◆ Exercise objective
Write out, word for word and with no pictures, each line below from the one containing "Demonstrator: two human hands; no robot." through the one containing "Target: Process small", both included, and no other line.

◆ Given information
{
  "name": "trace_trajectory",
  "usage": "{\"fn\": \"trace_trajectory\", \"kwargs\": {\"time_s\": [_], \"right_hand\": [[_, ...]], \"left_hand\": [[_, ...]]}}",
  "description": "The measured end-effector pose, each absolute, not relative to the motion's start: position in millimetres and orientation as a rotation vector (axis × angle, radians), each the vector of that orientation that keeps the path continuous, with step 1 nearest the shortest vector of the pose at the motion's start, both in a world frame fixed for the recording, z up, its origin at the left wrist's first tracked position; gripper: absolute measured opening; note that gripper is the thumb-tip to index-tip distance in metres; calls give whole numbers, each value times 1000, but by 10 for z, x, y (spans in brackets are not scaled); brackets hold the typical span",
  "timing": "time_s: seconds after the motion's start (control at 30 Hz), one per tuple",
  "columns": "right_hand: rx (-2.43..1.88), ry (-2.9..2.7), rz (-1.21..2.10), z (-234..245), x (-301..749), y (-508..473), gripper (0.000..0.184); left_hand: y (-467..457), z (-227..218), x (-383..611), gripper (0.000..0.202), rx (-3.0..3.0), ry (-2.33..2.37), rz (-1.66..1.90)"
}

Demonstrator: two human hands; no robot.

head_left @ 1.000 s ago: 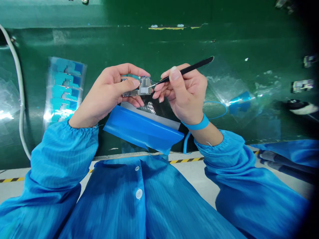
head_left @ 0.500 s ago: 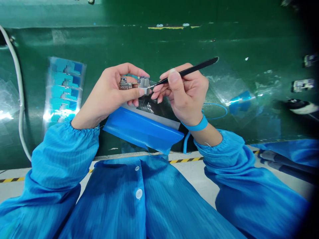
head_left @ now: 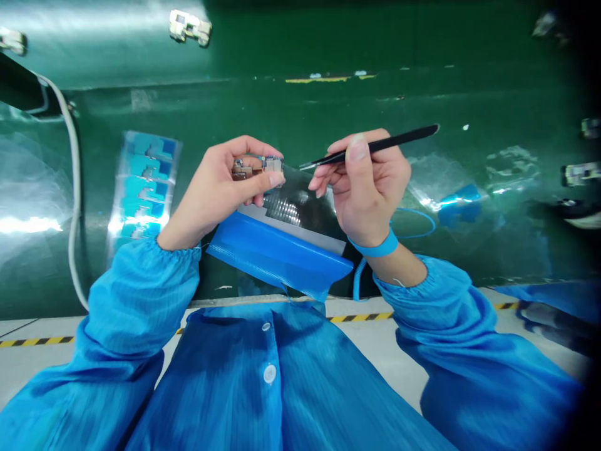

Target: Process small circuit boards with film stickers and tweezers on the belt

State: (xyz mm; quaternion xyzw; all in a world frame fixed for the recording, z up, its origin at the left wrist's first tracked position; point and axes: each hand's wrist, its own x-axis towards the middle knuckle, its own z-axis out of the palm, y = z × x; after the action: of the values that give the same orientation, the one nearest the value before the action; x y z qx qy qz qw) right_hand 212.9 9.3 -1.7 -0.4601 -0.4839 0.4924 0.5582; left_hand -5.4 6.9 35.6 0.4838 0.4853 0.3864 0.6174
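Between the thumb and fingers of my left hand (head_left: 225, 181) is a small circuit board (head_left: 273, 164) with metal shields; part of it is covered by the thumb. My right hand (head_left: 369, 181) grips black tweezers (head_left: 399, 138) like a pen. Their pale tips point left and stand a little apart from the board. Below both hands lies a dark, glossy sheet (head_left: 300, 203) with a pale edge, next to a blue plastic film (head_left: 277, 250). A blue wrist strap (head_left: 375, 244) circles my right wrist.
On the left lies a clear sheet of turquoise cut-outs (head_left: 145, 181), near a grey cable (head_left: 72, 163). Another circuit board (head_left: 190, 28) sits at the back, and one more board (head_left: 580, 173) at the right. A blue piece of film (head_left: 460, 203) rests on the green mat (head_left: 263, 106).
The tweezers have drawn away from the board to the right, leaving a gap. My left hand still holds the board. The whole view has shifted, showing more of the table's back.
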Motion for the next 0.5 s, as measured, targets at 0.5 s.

◆ Solution to this problem
Demonstrator: two human hands; no robot.

head_left @ 1.000 s ago: 
head_left @ 0.500 s ago: 
head_left @ now: 

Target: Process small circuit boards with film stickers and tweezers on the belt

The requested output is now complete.